§ What is being asked: Lines holding the string "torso" are the ones to copy from this listing.

§ Source data:
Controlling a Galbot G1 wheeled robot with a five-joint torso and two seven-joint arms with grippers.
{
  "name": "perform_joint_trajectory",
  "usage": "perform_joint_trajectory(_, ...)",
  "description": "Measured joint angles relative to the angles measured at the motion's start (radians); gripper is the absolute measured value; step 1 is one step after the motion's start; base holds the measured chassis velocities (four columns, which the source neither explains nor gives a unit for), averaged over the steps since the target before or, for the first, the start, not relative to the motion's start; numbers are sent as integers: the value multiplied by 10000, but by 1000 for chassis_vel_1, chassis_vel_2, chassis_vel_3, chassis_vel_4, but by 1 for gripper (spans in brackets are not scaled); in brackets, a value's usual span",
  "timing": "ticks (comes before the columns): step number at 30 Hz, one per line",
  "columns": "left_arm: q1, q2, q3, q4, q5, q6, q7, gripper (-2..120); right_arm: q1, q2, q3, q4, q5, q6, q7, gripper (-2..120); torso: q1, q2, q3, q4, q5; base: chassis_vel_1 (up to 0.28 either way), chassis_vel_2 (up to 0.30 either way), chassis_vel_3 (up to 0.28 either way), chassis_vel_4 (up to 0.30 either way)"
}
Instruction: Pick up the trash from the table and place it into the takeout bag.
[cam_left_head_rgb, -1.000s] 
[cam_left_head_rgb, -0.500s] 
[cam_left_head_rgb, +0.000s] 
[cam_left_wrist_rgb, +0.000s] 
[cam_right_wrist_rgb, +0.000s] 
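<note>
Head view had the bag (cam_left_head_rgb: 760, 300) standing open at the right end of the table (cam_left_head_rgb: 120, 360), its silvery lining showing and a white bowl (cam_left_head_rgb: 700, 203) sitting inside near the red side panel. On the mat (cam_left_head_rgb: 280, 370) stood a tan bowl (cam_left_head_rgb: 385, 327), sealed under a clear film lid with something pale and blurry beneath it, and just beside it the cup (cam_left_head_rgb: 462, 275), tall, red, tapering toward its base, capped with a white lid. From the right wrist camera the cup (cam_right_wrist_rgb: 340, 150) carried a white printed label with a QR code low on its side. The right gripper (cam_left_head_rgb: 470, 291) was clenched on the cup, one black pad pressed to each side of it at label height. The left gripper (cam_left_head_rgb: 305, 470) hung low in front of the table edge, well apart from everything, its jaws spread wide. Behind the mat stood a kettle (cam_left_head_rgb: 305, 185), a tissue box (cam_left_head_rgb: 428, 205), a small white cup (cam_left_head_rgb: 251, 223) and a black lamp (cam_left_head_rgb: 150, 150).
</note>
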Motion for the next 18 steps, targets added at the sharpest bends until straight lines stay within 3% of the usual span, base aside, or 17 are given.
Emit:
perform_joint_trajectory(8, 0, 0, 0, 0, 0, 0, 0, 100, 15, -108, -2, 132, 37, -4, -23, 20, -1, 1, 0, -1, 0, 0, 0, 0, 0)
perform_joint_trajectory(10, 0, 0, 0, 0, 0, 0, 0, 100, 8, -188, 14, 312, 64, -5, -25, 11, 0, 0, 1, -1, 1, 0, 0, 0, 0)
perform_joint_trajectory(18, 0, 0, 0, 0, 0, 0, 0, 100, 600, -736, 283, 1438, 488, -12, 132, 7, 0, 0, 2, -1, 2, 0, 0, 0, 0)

§ Response to the exercise:
Controlling a Galbot G1 wheeled robot with a five-joint torso and two seven-joint arms with grippers.
  "columns": "left_arm: q1, q2, q3, q4, q5, q6, q7, gripper (-2..120); right_arm: q1, q2, q3, q4, q5, q6, q7, gripper (-2..120); torso: q1, q2, q3, q4, q5; base: chassis_vel_1 (up to 0.28 either way), chassis_vel_2 (up to 0.30 either way), chassis_vel_3 (up to 0.28 either way), chassis_vel_4 (up to 0.30 either way)"

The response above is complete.